International Journal of Educational Telecommunications

| December 22, 2001 | Kotter, Markus | COPYRIGHT 2001 Association for the Advancement of Computing in Education (AACE). This material is published under license from the publisher through the Gale Group, Farmington Hills, Michigan.  All inquiries regarding rights should be directed to the Gale Group. (Hide copyright information)Copyright

This article discusses findings from two pilot studies that investigated the use of Internet-based audio conferencing and e-mail by distance language learners. Students enrolled in courses at the British Open University met once a week online with their tutor to complete a series of tasks that were designed to help them improve their spoken competence. In addition, learners were encouraged to use the online environment for further meetings without their tutors. It is suggested that the higher number of opportunities learners had to communicate in the target language as a result of the availability of an online environment increased both their interactive competence and their confidence in their target language skills. Another outcome was that students with different levels of proficiency appear to require different types of tutorial support and that communication and fluency-related tasks are ideally used in an online environment with learners of at least intermediate competence in the target language.

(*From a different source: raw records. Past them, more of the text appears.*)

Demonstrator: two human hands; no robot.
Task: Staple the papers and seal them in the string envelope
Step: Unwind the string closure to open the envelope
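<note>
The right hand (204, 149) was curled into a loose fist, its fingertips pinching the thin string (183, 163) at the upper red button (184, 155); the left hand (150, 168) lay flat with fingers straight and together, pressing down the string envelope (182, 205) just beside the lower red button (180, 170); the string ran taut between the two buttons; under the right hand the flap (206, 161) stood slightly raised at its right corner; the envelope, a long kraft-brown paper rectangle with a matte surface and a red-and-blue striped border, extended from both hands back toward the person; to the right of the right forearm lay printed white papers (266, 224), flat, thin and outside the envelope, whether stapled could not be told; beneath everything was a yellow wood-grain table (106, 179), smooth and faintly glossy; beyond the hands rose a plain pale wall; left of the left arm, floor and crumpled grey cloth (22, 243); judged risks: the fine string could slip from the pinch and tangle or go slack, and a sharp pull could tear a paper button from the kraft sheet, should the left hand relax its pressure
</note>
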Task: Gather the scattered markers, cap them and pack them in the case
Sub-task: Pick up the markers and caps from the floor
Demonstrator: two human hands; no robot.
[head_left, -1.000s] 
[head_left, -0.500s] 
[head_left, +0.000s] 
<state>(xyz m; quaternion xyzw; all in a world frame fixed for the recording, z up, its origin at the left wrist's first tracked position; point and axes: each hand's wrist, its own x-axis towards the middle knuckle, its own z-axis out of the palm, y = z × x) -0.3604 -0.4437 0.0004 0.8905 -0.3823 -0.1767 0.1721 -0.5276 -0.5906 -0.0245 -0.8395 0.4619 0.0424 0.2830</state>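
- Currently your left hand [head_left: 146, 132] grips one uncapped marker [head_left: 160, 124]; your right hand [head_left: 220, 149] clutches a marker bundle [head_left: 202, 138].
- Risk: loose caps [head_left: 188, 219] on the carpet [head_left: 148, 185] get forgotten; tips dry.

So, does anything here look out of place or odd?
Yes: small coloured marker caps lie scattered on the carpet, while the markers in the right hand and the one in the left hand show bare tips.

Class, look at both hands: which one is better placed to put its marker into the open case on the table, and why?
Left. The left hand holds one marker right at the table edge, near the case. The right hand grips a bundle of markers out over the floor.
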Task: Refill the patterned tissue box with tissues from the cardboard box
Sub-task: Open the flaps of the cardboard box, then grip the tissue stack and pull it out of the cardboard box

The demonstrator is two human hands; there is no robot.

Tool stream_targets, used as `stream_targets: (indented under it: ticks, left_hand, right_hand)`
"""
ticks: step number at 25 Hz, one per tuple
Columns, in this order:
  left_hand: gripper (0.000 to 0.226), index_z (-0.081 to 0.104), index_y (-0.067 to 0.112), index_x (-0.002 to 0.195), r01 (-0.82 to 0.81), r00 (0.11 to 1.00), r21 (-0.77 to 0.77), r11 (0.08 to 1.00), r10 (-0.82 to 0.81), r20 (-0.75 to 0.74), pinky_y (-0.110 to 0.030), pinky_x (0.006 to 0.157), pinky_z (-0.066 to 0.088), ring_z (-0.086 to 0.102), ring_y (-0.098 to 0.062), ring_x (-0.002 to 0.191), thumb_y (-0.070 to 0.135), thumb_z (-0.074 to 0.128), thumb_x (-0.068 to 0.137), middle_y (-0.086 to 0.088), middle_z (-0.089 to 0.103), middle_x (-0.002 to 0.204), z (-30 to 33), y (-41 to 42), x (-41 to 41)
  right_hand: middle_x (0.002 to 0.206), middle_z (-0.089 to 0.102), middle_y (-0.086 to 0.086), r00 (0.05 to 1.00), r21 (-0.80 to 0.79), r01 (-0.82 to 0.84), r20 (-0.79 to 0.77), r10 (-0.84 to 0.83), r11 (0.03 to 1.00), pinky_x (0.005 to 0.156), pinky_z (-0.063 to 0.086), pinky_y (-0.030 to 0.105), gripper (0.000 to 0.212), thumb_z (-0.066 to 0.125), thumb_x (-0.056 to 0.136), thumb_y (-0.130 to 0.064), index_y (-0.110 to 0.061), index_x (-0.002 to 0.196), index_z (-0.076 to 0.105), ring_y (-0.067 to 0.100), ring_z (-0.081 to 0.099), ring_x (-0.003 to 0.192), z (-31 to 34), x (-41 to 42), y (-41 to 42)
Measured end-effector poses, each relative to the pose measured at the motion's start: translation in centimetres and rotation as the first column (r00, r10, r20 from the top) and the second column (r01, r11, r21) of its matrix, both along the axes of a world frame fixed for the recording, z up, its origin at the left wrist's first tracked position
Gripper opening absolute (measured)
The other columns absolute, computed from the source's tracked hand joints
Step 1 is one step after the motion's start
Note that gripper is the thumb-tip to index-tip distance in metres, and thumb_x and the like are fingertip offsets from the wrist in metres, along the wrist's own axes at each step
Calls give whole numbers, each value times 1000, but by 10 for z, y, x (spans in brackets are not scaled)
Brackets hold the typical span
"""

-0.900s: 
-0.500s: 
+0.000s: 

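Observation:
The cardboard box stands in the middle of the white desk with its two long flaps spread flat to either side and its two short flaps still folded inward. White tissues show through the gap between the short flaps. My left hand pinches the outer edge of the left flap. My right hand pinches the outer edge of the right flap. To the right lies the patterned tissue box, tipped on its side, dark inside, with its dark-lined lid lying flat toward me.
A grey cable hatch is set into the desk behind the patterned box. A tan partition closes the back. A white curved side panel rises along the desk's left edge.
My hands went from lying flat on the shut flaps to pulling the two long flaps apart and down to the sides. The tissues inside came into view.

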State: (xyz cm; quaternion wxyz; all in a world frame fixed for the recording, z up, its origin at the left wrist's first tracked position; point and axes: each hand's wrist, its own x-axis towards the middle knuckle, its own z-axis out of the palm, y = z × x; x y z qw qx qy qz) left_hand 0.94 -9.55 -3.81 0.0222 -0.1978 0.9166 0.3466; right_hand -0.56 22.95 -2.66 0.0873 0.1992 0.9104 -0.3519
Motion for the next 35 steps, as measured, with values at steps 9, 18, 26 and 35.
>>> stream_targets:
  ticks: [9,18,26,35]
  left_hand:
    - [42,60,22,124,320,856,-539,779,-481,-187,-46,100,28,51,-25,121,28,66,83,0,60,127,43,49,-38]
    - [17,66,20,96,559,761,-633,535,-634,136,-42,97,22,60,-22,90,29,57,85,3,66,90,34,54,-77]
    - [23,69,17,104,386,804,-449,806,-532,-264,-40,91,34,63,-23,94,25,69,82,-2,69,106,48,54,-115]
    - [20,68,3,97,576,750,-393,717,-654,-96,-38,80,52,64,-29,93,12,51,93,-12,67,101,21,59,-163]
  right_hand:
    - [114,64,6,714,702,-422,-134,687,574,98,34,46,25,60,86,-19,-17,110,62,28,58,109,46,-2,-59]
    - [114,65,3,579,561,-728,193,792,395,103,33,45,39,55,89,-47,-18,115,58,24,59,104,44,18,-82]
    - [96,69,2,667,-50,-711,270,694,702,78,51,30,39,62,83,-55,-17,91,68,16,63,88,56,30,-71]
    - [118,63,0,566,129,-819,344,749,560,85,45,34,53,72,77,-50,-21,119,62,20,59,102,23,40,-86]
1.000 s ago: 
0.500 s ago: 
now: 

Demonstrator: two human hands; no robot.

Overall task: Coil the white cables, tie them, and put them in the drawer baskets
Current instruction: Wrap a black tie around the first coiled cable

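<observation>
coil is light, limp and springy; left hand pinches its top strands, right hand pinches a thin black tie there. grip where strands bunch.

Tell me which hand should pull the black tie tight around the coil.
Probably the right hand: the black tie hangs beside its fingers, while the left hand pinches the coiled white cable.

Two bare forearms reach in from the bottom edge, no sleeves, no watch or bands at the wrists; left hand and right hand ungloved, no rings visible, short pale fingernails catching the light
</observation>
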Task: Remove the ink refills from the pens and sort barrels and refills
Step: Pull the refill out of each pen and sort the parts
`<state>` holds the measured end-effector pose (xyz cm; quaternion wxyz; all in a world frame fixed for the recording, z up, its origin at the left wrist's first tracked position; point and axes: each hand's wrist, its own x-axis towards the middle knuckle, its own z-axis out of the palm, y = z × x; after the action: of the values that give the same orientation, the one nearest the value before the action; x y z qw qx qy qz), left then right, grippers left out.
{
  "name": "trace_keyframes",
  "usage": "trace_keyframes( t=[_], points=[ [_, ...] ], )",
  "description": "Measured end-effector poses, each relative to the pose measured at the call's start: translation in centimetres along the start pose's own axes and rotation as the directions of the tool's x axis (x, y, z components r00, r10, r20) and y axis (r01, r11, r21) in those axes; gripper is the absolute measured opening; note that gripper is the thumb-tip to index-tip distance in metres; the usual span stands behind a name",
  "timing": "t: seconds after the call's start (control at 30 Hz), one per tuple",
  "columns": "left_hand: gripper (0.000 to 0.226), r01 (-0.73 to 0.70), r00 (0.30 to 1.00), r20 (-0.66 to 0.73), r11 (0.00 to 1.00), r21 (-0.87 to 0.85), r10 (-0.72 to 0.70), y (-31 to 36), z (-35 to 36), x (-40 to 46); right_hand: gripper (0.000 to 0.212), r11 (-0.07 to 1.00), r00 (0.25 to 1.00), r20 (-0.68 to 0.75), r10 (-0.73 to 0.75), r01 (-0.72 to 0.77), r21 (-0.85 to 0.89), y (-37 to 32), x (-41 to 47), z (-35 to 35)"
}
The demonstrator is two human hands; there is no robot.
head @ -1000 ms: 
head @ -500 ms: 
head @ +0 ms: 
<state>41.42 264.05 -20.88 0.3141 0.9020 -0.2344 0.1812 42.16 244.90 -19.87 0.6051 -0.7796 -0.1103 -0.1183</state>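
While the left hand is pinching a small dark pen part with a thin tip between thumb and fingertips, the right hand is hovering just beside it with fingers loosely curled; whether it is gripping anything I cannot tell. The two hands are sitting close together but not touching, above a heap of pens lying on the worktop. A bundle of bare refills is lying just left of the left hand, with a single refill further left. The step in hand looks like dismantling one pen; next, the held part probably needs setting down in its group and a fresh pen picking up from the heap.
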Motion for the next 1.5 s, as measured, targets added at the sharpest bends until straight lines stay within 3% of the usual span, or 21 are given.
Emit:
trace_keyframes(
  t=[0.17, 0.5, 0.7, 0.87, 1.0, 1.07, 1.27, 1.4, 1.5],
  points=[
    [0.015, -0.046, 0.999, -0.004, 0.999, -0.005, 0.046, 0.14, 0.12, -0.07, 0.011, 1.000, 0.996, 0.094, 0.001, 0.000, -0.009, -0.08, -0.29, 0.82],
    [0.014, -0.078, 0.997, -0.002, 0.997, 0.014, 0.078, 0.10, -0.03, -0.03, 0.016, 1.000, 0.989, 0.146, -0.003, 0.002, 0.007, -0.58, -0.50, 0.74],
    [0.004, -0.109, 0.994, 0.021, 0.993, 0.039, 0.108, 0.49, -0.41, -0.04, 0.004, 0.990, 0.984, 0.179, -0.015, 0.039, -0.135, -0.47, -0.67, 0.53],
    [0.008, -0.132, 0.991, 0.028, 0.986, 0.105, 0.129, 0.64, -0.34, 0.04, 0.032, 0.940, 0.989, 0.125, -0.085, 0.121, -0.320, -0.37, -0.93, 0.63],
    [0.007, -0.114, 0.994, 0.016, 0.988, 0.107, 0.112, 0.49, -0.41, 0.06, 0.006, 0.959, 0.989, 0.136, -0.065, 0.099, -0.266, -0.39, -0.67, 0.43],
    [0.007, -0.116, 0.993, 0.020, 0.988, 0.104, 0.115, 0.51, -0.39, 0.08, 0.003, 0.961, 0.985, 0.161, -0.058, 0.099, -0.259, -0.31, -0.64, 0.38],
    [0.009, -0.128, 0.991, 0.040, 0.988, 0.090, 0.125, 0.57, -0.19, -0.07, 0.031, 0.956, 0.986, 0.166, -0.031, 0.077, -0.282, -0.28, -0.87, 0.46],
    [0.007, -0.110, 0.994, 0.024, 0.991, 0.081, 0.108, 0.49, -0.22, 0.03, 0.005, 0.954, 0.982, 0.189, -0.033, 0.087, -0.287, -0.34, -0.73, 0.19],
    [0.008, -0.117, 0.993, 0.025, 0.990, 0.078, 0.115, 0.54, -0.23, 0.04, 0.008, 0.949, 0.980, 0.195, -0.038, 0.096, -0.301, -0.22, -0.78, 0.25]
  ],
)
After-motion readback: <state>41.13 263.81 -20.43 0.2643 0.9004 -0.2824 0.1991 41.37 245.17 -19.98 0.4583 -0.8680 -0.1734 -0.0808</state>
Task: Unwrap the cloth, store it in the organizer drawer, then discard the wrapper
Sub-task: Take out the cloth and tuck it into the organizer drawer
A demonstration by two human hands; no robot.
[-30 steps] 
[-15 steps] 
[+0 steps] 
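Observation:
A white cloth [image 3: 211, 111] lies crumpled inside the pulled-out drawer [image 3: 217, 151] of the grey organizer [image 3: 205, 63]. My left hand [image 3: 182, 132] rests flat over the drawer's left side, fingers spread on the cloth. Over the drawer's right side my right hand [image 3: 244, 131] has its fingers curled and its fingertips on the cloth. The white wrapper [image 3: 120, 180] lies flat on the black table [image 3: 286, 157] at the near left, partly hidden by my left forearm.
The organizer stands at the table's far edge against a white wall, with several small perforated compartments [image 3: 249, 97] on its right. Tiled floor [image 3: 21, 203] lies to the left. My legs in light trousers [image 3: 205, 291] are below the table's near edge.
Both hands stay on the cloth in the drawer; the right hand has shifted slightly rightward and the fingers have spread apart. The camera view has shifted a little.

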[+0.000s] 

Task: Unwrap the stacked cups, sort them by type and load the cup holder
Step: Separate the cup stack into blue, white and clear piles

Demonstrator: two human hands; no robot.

To date, most language courses in open and distance language learning have relied mainly on printed material in the form of course books. Some providers of distance education have supplemented these with videos and audiotapes, or referred their students to specific television programmes or radio broadcasts. However, while these resources provide learners with various stimuli to practise their reading and listening skills, it is also true that each medium provides students with only a limited range of opportunities to practise their productive skills.

Distance learners have few opportunities to write in the foreign language for an audience other than their tutor. But they normally have even fewer chances to test and to improve their speaking skills in authentic communication. The number of tutorials available to students is usually restricted by financial and logistic constraints and much time that could be used for communicative activities is lost because tutors have to deal with the preparation of, or feedback on, assignments or with administrative jobs.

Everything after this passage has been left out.